Liaqath learned the craft as an assistant to a watch mechanic who operated out of the pavement on Devaraja Mudali Street. The 55-year-old spends most part of the day bent behind a glass booth with rusted metal boxes full of tools. Omega, which was started in 1985, has just enough space for two people to sit. But it is this tiny space that helped Liaqath educate his children.

A few blocks away, on the other side of the road, is Citizen Watch Co., run by the endearing 71-year-old Keswani. “I was two years old when I came to Madras with my family after Partition,” recalls Keswani, who hails from what is now Pakistan. With a band of white hair on his balding head and thick glasses over smiling eyes, the watch mechanic remembers learning the craft at Empire Watch Co. at China Bazaar. “We are a family of goldsmiths and I naturally took to repairing watches,” he says.

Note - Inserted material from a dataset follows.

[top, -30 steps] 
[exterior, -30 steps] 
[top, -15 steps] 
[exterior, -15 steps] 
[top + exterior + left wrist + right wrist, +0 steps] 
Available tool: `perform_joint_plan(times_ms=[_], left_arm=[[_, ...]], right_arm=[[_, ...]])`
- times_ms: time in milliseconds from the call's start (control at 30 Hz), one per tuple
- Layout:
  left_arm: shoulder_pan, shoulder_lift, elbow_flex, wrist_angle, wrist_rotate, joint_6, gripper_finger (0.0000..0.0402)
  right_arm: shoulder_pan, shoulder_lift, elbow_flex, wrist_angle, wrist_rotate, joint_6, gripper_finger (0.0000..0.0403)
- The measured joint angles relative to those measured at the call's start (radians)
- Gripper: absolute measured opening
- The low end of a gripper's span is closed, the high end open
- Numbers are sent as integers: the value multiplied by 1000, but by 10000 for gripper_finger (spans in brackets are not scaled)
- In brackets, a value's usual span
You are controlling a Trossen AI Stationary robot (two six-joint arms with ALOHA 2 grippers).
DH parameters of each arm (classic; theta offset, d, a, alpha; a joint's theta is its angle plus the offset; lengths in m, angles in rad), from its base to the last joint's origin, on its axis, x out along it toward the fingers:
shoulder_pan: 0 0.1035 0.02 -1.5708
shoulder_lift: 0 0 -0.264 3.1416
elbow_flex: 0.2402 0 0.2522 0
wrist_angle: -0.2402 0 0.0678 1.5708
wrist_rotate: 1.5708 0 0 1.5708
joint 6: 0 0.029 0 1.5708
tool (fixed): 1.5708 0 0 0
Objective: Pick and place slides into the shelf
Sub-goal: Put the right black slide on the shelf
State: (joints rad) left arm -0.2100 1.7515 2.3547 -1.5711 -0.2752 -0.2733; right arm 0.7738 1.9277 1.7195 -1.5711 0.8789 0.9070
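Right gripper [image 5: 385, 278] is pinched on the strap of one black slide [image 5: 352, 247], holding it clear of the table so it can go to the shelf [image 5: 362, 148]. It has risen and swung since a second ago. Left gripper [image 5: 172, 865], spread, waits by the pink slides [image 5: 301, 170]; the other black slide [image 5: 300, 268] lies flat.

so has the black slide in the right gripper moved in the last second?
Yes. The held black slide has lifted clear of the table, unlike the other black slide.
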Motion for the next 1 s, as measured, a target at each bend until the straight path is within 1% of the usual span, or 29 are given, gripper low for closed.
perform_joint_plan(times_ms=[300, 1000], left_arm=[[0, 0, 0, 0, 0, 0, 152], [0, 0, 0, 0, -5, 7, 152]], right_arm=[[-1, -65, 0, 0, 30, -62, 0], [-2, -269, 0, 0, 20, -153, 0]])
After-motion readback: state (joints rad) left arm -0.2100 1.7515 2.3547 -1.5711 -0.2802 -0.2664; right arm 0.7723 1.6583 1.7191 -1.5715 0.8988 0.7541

Keswani, like most watch mechanics, is a fan of winding watches. “Battery watches have nothing but mann (sand) inside them,” he chuckles. “People have become lazy these days. They don’t want to waste time to wind a watch or a clock.” His most prized possession is a huge Swiss Titoni wall clock with a white dial. “It’s worth a lot of money,” he adds. The clock is displayed on a stand at the entrance of his shop. Is it for sale? “I wouldn’t sell that,” smiles Keswani. “It’s for passers-by to see the time.”

Keswani owns an automatic watch with a silver strap. Liaqath and Mahaboob, however, don’t have watches of their own. “But I get to wear a lot of them,” says Liaqath, folding up the sleeves of his shirt to show two watches on his wrist. “These are test watches,” he says. “I don’t know why, but I’ve never liked wearing a watch.”